6 thoughts on “Juniper is Buying Something (Or Not)”

  1. Colurbris would be cheap — didn’t they just loose some weight? Good technology company for enterprise. But compared to Airespace in the enterprise WLAN market ? — apples and oranges.

  2. colubris be a good buy because of their relationships with carriers and all – same core market as juniper. cheap too. though not sure about how people feel about colubris.

  3. Are either start-ups? Both have been around a long time in wireless networking dog-years. Nothing wrong with Colubris, but Meru’s technology is far more unique and sexy.

  4. jesse, can you elaborate on that> it would be nice to understand what you are thinking here. colubris, while un-sexy has some serious momentum in fast growth markets like india, other parts of asia and europe

  5. Ok. My understanding of Colubris is that their main claim to fame is the managability of their WLAN components. This is a critical issue to anyone planning a large deployment (> 100 APs), but I’m not sure that Colubirs is all that much better than Cisco (especially the Airespace product line) or a host of others including Meru. I think Colubris was very early into the game of allowing multiple VLAN/AP, but now everyone does that. On the other hand, Meru’s claim to fame is their use of some extended features of the 802.11 MAC to change it from a pure contention system to something that is almost TDMA. This allows them to support very high user density/AP and 1/1 frequency reuse among APs (very nice for large buildings). Meru also supports possible the fastest AP-to-AP handover in the business, making their system very well suited for VoIP. If I want a product line that can compete with Cisco’s new thin AP (Airespace) based stuff, Meru is the way to go (I think it is superior, but nobody ever got fired for buying Cisco, as it were). If I am interested in selling to the T-Mobiles of the world who want lots of reliable vanilla APs that are easy to manage and those who want a non-mesh outdoor solution (i.e. a telco/cableco that already has the wired backhaul at every location) that is easy to manage, Colubris is a good way to go (ADC sells them as part of package of line-powered WiFi for telcos). So, in the end, there is little overlap between the primary markets for these guys. Colubris is a solution for commercial network providers, Meru is a solution for private networks (schools, corporations, etc.).

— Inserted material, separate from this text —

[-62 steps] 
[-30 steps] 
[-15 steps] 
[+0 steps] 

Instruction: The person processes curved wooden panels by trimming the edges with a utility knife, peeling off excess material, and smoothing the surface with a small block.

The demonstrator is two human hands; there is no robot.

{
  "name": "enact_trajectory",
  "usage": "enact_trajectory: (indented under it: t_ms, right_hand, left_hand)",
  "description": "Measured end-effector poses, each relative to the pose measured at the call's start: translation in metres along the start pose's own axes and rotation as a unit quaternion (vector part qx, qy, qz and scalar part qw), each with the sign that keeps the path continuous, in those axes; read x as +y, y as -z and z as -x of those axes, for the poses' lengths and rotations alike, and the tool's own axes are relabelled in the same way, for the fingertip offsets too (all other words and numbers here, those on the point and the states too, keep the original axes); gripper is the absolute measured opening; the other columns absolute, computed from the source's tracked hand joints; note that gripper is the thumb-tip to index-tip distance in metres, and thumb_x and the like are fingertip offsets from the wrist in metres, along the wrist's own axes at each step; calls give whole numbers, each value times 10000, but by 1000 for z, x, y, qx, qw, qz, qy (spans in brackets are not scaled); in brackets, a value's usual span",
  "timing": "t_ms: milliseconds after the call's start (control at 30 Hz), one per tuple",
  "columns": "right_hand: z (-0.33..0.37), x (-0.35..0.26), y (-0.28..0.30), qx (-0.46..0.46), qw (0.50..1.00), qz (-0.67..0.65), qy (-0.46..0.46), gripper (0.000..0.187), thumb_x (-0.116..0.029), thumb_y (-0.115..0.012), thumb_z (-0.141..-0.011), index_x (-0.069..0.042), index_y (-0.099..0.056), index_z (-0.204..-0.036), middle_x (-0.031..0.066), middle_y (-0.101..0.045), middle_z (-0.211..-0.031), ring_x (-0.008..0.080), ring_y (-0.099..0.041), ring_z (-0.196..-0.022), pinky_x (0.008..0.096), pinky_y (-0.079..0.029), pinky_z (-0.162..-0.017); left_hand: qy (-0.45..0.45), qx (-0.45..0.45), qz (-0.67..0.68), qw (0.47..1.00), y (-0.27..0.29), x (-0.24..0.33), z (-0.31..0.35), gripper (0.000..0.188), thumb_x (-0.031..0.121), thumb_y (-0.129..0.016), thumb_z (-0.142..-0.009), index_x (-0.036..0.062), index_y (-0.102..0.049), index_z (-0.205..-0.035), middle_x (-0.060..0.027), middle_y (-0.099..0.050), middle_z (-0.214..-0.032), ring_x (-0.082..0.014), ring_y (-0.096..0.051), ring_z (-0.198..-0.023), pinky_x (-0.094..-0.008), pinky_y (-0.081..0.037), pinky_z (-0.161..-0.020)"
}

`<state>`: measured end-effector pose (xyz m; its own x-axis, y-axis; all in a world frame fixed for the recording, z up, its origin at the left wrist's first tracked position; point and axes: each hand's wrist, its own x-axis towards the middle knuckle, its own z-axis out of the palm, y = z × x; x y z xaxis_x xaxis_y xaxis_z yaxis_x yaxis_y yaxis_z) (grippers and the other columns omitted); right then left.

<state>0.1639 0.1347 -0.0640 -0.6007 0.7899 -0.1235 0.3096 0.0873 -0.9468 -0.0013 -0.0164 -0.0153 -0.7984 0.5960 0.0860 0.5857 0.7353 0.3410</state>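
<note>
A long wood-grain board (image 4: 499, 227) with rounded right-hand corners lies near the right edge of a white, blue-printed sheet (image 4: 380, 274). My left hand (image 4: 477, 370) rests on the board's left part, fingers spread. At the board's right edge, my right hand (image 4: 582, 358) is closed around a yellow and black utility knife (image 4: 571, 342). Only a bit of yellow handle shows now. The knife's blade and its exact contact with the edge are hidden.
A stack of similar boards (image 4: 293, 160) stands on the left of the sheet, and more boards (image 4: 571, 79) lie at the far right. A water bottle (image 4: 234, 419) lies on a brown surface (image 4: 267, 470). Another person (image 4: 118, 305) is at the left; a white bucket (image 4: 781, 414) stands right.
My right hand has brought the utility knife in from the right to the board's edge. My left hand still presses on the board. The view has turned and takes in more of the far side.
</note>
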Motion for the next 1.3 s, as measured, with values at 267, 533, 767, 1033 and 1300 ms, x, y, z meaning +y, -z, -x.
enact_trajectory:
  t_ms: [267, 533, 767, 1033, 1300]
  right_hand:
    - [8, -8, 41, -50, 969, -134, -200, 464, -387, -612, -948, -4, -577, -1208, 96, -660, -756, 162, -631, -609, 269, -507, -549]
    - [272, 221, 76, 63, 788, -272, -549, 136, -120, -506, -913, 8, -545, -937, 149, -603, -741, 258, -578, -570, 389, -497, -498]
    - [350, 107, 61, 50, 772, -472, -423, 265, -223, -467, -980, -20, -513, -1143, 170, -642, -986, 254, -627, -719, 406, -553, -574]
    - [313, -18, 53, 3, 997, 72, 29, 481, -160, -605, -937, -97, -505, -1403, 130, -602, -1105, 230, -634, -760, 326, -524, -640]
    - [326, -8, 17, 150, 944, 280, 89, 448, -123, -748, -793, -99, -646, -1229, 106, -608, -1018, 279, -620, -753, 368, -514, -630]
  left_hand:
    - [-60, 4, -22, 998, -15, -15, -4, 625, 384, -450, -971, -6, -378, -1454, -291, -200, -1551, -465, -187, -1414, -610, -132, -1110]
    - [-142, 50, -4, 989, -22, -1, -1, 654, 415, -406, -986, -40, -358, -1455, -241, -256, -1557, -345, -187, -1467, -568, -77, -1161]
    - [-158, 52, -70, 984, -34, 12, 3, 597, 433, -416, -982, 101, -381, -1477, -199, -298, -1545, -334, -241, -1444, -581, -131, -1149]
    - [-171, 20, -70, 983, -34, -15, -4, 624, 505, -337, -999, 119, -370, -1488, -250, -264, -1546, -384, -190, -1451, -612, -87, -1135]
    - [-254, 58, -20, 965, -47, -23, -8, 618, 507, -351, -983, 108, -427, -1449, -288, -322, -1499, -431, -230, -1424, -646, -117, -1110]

  6. Colubris solution is strictly layer 3 (IP). Why does that matter … well technology is this tricky thing. On the one hand it doesn’t matter at all. On the other hand it does. They strictly speaking — cannot build a wholesaleable private WiFi network. Likewise their systems is scaled to support low-density hot-spots. Although they have a hot-spot-in-a-box solution — they do not have a full fledged SMS (subscirber management system) to back it up and provide the kind of features (like hitless failover, detailed accounting, complex traffic engineering, etc.) Moreover — Cisco (Airespace) is far ahead in RF monitoring (read as “wireless security”). It’s a big deal to would be large scale WiFi operations. And by large scale I DO NOT mean hot-spots.